## ACTIVITY
Write back every line of the listing exactly, excluding images.

____ SOURCE MATERIAL

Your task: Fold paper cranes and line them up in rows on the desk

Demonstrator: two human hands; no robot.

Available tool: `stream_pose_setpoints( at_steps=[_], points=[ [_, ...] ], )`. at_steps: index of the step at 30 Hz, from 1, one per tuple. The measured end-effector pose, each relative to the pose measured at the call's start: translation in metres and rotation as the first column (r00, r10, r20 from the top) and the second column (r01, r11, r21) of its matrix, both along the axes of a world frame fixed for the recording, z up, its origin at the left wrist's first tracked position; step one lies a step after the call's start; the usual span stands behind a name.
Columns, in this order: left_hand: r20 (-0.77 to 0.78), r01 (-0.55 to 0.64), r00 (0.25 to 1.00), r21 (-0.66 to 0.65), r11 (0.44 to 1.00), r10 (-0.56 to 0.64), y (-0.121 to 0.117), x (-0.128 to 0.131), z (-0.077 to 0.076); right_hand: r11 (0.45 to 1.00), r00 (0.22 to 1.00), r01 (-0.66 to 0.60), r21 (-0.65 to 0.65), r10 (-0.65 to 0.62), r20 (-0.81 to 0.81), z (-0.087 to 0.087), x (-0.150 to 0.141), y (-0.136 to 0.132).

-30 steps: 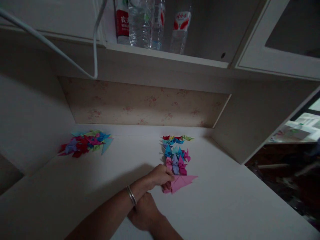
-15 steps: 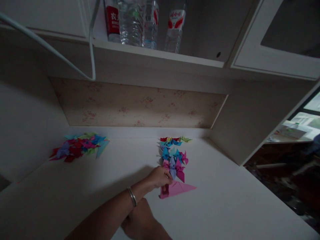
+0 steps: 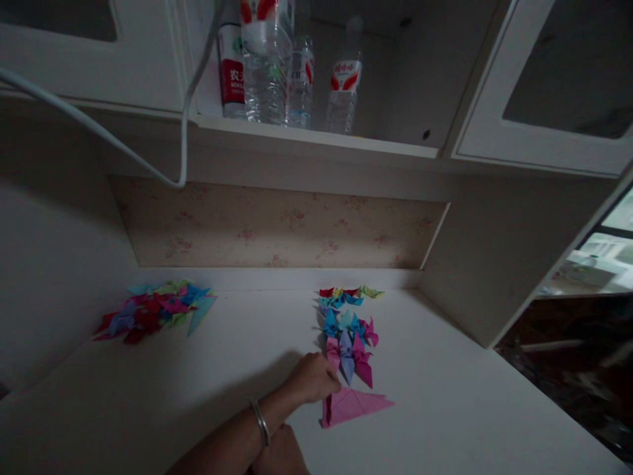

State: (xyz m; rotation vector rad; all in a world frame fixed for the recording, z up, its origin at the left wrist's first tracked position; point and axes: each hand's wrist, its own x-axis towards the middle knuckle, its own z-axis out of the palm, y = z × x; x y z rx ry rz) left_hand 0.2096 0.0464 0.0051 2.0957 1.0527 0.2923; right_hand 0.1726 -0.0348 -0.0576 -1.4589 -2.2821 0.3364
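Note:
My left hand (image 3: 315, 379), with two silver bangles (image 3: 260, 422) at its wrist, is closed at the upper left corner of a pink folded paper (image 3: 357, 406). This paper lies on the white tabletop, its narrow point toward the right. Just beyond my fingers sits a pink paper crane (image 3: 333, 353), beside a lavender paper crane (image 3: 346, 356) and a magenta paper crane (image 3: 362, 361). My right hand (image 3: 283, 452) is low in the view, close under the left forearm. Its fingers are hidden.
Several coloured paper cranes (image 3: 345, 321) stand in rows behind. A heap of folded cranes (image 3: 148, 313) lies at the back left. Overhead, a shelf (image 3: 316, 140) holds plastic bottles (image 3: 345, 92), and a white cable (image 3: 184, 145) hangs down at left.
The camera view has tilted up, so everything sits lower. My left hand has shifted slightly left against the pink paper, its fingers more curled. Less of my right hand shows.

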Motion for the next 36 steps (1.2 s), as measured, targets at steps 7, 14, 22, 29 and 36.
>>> stream_pose_setpoints(
  at_steps=[7,14,22,29,36],
  points=[
    [-0.033,0.032,0.999,0.038,0.999,-0.031,0.001,0.003,-0.004,0.999,0.997,0.048,0.014,-0.049,0.055,-0.004,-0.005,0.004],
    [-0.057,0.048,0.997,0.087,0.995,-0.043,0.004,0.003,-0.008,1.0,1.0,0.015,0.008,-0.015,-0.014,0.01,0.001,-0.003],
    [-0.094,0.06,0.994,0.121,0.991,-0.049,0.003,0.003,-0.008,1.0,0.999,-0.008,-0.011,0.007,-0.052,0.015,0.004,-0.005],
    [-0.079,0.063,0.995,0.14,0.988,-0.053,0.001,0.006,-0.005,0.997,0.996,0.078,-0.018,-0.077,0.049,0.01,-0.002,-0.002],
    [-0.029,0.037,0.999,0.103,0.994,-0.035,-0.003,-0.012,0.009,1.0,0.999,-0.02,0.007,0.019,0.039,0.017,0.001,-0.004]
  ],
)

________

## ANSWER TO THIS PROBLEM
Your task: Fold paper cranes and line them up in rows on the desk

Demonstrator: two human hands; no robot.

Available tool: `stream_pose_setpoints( at_steps=[_], points=[ [_, ...] ], )`. at_steps: index of the step at 30 Hz, from 1, one per tuple. The measured end-effector pose, each relative to the pose measured at the call's start: translation in metres and rotation as the first column (r00, r10, r20 from the top) and the second column (r01, r11, r21) of its matrix, both along the axes of a world frame fixed for the recording, z up, its origin at the left wrist's first tracked position; step one lies a step after the call's start; the usual span stands behind a name.
Columns, in this order: left_hand: r20 (-0.77 to 0.78), r01 (-0.55 to 0.64), r00 (0.25 to 1.00), r21 (-0.66 to 0.65), r11 (0.44 to 1.00), r10 (-0.56 to 0.64), y (-0.121 to 0.117), x (-0.128 to 0.131), z (-0.077 to 0.076); right_hand: r11 (0.45 to 1.00), r00 (0.22 to 1.00), r01 (-0.66 to 0.60), r21 (-0.65 to 0.65), r10 (-0.65 to 0.62), r20 (-0.81 to 0.81), z (-0.087 to 0.087), x (-0.150 to 0.141), y (-0.136 to 0.132).

-30 steps: 
-15 steps: 
+0 steps: 

State: (xyz m; rotation vector rad; all in a world frame fixed for the recording, z up, its origin at the left wrist's first tracked position; point and axes: each hand's wrist, its own x-axis towards the middle knuckle, its own z-axis out of the palm, y = z × x; x y z rx ry rz) left_hand 0.2096 0.0464 0.0051 2.0957 1.0527 0.2923; right_hand 0.1726 -0.0348 -0.0576 -1.4589 -2.2821 0.3364
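Note:
My left hand (image 3: 315, 379), with two silver bangles (image 3: 260, 422) at its wrist, is closed at the upper left corner of a pink folded paper (image 3: 357, 406). This paper lies on the white tabletop, its narrow point toward the right. Just beyond my fingers sits a pink paper crane (image 3: 333, 353), beside a lavender paper crane (image 3: 346, 356) and a magenta paper crane (image 3: 362, 361). My right hand (image 3: 283, 452) is low in the view, close under the left forearm. Its fingers are hidden.
Several coloured paper cranes (image 3: 345, 321) stand in rows behind. A heap of folded cranes (image 3: 148, 313) lies at the back left. Overhead, a shelf (image 3: 316, 140) holds plastic bottles (image 3: 345, 92), and a white cable (image 3: 184, 145) hangs down at left.
The camera view has tilted up, so everything sits lower. My left hand has shifted slightly left against the pink paper, its fingers more curled. Less of my right hand shows.
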
Motion for the next 36 steps (1.2 s), as measured, targets at steps 7, 14, 22, 29 and 36.
>>> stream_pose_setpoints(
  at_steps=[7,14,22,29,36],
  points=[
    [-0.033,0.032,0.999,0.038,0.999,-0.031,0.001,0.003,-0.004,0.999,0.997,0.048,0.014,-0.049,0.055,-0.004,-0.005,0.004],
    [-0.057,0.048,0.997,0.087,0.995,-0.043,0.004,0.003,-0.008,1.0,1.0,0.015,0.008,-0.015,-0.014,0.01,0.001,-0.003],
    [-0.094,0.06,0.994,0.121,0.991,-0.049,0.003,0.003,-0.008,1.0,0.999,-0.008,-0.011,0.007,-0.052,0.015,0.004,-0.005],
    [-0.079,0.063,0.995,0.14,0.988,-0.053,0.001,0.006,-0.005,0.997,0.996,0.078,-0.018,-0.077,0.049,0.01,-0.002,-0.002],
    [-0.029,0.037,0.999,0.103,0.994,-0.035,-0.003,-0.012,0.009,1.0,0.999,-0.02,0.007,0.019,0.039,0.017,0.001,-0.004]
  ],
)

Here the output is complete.